◆ What to do
Once the pictures are set aside, transcribe each line of the listing exactly.

◆ Data block
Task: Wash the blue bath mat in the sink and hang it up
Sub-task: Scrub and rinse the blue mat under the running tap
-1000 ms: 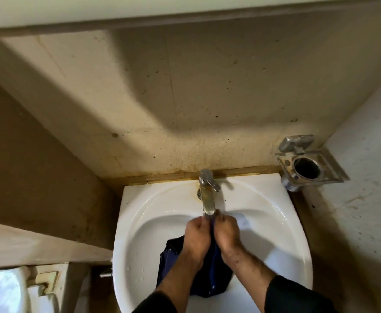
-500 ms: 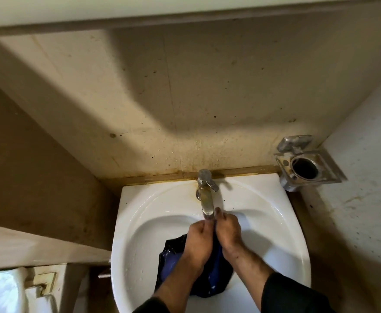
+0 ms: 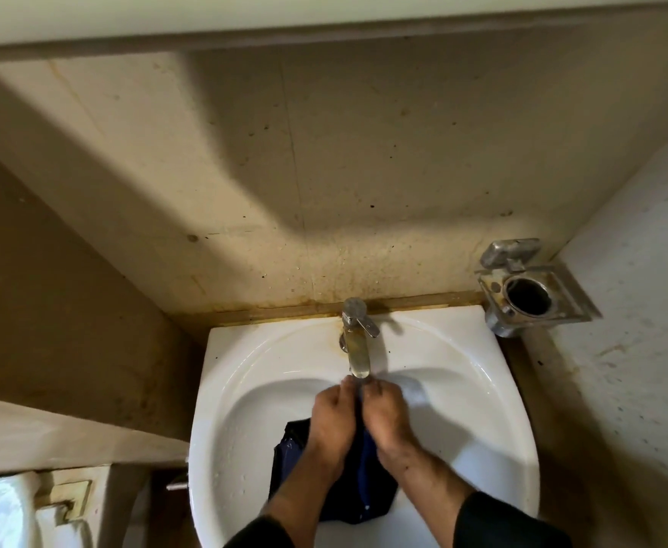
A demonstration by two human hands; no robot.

◆ Problem solution
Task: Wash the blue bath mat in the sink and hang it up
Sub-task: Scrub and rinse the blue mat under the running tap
-1000 ms: 
-500 ms: 
+0 ms: 
A demonstration by two human hands; no robot.

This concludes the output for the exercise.